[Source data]
*** Block opens ***

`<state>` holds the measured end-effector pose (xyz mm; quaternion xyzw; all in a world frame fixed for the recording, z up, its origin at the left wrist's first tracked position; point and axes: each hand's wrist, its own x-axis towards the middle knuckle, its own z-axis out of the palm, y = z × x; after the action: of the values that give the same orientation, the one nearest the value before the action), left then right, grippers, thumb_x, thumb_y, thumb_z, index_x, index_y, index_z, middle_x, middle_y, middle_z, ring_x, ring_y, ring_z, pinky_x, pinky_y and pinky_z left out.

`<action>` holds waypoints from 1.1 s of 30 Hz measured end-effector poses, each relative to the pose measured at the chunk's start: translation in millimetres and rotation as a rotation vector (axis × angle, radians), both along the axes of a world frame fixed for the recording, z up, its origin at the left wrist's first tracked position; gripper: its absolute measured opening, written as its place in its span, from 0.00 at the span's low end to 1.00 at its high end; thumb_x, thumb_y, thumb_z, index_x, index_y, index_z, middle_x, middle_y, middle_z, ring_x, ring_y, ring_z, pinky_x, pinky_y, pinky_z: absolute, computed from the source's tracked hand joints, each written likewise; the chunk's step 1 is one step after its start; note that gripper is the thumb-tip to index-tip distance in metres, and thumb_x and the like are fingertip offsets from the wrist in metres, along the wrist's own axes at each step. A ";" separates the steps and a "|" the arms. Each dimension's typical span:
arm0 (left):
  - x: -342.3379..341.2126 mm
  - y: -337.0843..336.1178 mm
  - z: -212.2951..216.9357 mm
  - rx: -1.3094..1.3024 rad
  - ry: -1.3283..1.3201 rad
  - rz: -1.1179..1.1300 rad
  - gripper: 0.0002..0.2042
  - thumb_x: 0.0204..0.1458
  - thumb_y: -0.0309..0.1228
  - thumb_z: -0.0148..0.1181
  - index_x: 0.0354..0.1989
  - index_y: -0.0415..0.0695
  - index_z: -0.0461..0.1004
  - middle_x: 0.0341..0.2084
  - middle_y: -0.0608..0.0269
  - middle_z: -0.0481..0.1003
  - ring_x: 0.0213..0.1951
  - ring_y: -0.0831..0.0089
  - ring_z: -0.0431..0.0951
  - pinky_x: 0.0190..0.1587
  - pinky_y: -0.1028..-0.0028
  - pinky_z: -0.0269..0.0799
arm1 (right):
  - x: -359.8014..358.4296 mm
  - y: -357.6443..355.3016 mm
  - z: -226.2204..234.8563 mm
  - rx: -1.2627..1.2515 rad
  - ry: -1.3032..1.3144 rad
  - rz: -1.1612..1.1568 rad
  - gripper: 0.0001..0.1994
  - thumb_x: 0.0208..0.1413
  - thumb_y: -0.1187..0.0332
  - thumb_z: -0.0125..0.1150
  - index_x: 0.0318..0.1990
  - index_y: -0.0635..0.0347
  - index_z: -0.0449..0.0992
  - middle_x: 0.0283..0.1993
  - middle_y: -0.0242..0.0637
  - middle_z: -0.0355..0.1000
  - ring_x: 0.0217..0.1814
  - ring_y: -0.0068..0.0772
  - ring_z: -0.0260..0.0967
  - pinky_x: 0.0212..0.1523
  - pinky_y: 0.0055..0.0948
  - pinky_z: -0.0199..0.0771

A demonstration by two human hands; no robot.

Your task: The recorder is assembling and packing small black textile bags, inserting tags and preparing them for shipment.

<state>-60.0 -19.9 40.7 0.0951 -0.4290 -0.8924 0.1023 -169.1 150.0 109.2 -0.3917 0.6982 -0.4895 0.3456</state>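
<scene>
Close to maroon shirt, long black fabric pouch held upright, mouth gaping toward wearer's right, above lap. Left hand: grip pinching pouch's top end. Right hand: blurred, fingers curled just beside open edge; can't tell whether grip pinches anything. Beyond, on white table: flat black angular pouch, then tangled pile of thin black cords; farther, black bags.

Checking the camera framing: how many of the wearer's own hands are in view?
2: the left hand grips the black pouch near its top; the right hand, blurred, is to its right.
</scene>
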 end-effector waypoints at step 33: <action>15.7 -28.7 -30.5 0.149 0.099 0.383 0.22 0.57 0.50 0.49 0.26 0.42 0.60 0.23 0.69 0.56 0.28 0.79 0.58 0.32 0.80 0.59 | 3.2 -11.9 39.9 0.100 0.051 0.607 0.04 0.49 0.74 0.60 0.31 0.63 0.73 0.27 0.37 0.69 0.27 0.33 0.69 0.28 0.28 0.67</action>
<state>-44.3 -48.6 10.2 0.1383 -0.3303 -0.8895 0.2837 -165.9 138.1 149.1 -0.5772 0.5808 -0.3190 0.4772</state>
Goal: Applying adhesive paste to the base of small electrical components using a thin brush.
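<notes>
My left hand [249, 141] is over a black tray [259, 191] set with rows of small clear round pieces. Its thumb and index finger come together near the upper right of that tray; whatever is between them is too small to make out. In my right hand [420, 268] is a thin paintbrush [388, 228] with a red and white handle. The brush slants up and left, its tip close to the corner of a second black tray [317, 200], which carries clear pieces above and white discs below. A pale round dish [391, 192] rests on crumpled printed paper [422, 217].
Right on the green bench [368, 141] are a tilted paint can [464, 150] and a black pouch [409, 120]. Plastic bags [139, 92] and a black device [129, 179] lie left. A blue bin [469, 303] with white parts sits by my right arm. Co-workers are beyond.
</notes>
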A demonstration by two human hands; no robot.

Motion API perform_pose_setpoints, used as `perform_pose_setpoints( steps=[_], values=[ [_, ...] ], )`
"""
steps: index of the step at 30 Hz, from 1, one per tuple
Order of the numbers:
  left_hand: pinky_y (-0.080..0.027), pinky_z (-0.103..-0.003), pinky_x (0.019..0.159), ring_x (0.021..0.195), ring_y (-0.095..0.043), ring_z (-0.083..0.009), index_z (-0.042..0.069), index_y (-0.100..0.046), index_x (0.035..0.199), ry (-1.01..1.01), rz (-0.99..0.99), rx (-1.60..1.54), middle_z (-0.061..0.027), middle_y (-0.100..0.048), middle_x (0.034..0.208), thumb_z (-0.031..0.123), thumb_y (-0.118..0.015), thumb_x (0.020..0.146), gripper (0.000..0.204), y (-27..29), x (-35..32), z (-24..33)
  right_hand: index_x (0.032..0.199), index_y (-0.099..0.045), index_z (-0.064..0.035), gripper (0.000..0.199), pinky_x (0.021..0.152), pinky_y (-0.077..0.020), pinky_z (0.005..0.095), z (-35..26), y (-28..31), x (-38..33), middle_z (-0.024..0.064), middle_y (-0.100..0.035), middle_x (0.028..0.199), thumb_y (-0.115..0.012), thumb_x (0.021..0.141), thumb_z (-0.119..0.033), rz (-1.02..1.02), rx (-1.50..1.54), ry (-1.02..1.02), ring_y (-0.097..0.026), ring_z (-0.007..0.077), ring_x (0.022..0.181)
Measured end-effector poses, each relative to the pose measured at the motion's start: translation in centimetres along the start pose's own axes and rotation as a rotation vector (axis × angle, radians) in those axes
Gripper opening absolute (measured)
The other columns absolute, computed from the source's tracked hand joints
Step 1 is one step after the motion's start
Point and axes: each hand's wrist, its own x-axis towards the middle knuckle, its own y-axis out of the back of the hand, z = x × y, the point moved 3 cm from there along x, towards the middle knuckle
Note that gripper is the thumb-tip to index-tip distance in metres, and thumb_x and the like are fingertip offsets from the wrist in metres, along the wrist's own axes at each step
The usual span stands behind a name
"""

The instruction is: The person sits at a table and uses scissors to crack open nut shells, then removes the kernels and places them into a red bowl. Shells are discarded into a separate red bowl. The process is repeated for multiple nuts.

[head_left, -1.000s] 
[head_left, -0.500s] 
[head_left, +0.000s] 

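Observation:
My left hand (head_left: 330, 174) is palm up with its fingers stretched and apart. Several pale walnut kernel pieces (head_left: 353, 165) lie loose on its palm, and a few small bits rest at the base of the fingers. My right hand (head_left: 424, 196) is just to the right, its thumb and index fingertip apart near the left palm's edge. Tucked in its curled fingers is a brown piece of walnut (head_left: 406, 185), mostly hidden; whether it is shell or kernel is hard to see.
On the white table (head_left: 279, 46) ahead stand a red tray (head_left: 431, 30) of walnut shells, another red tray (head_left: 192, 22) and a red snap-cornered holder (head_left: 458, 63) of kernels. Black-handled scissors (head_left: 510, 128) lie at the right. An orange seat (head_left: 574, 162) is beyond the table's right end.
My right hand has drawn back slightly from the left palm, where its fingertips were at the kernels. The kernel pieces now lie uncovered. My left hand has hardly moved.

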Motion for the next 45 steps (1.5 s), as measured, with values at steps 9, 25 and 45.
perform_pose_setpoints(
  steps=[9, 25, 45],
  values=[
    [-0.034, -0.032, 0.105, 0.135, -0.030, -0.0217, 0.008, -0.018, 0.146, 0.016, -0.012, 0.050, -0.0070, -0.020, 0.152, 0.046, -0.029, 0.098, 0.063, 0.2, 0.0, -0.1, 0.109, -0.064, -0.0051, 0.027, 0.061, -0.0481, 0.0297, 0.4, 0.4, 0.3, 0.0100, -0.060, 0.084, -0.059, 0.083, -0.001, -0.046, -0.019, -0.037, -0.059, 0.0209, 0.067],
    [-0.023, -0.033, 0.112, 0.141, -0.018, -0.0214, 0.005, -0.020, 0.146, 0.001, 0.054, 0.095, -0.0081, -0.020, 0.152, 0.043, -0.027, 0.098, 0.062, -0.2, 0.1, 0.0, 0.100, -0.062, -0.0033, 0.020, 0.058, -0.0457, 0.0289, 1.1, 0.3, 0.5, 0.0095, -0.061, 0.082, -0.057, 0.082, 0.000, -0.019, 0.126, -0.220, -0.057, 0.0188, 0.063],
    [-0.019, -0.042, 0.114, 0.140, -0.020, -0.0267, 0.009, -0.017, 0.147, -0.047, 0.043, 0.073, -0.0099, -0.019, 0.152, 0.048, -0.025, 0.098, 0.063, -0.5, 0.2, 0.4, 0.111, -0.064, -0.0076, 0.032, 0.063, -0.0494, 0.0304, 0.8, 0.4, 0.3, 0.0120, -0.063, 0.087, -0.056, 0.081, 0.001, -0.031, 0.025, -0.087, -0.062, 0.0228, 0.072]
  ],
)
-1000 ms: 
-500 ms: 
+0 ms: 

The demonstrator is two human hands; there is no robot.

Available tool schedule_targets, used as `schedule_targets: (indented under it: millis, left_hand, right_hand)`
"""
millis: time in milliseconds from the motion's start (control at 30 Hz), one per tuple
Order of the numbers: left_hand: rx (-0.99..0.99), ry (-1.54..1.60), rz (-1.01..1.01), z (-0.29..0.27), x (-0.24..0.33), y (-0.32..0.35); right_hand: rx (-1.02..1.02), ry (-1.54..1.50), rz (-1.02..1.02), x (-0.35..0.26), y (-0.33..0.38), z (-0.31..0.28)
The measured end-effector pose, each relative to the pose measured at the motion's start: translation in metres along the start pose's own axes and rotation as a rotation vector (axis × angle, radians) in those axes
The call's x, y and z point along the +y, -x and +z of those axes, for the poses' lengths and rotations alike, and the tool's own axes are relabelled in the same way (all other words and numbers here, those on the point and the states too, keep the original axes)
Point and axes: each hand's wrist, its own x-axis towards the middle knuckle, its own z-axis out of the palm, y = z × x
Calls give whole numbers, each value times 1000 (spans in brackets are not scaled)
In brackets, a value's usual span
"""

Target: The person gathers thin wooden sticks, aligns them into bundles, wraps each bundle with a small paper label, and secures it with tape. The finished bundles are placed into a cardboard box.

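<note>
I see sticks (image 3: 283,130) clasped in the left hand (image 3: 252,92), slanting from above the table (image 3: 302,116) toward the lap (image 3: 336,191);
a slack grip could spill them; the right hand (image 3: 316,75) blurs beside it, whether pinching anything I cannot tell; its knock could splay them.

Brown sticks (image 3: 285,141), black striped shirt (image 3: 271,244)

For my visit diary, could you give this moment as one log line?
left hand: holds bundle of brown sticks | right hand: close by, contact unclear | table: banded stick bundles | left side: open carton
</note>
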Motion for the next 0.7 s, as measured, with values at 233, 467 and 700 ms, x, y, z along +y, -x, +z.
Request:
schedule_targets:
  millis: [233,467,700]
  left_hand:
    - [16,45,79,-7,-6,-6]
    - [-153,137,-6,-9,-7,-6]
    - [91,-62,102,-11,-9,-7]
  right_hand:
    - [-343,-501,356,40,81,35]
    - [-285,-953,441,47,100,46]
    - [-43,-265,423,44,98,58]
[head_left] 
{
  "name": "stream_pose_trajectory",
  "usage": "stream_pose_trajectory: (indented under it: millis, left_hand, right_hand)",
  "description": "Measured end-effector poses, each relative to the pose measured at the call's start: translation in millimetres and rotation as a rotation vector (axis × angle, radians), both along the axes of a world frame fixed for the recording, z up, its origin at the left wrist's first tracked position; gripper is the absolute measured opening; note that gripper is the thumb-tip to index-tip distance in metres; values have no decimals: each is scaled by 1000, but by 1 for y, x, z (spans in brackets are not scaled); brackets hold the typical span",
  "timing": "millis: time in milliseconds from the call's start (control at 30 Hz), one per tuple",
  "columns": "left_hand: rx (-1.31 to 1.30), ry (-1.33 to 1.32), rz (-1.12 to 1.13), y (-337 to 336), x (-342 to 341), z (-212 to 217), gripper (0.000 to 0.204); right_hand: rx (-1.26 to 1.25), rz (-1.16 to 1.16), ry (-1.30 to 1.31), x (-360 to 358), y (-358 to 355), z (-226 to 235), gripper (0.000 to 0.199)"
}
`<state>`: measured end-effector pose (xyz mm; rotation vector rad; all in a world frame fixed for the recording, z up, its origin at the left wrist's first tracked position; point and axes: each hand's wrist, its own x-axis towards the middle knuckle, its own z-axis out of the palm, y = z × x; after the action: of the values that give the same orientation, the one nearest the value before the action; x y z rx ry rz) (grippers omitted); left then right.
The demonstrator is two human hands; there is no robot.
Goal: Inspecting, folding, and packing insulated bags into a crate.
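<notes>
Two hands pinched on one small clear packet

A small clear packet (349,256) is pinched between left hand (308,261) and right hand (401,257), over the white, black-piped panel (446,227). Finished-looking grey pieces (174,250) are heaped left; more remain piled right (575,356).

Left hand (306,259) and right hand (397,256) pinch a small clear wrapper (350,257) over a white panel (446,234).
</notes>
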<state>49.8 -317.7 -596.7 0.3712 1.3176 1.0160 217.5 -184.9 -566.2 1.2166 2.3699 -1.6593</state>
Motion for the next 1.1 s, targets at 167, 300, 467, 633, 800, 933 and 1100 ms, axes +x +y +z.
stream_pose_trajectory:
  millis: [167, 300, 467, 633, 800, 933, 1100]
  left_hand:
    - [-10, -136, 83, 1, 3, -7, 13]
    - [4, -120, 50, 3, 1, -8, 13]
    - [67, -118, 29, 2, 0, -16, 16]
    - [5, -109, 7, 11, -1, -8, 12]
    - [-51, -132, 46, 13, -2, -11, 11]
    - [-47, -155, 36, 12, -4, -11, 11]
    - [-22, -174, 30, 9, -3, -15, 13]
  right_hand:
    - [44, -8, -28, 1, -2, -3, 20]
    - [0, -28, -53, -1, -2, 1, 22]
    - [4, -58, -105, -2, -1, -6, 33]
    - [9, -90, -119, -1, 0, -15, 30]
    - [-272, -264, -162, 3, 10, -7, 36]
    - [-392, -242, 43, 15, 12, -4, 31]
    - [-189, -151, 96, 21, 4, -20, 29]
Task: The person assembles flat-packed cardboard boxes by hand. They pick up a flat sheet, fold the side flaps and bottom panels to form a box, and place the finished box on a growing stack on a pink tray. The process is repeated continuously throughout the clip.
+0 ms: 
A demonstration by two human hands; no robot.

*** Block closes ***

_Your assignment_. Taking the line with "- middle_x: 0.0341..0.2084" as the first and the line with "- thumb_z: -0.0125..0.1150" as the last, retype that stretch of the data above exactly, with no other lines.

_Solution_.
  - middle_x: 0.0341..0.2084
  - middle_y: -0.0608..0.0269
  - middle_z: -0.0481..0.1003
  - ring_x: 0.0213..0.1951
  - ring_y: -0.0831..0.0089
  - ring_z: -0.0431..0.0951
  - pinky_x: 0.0190..0.1587
  - pinky_y: -0.1028..-0.0028
  - pinky_z: -0.0269..0.0799
arm1 (right):
  - x: -359.8014..358.4296 mm
  - y: -357.6443..355.3016 mm
  - z: -226.2204..234.8563 mm
  - rx: -1.2627..1.2515 rad
  - ry: -1.3032..1.3144 rad
  - rz: -1.1612..1.1568 rad
  - gripper: 0.0001..0.1994
  - thumb_x: 0.0208..0.1413
  - thumb_y: -0.1187..0.0332
  - thumb_z: -0.0125..0.1150

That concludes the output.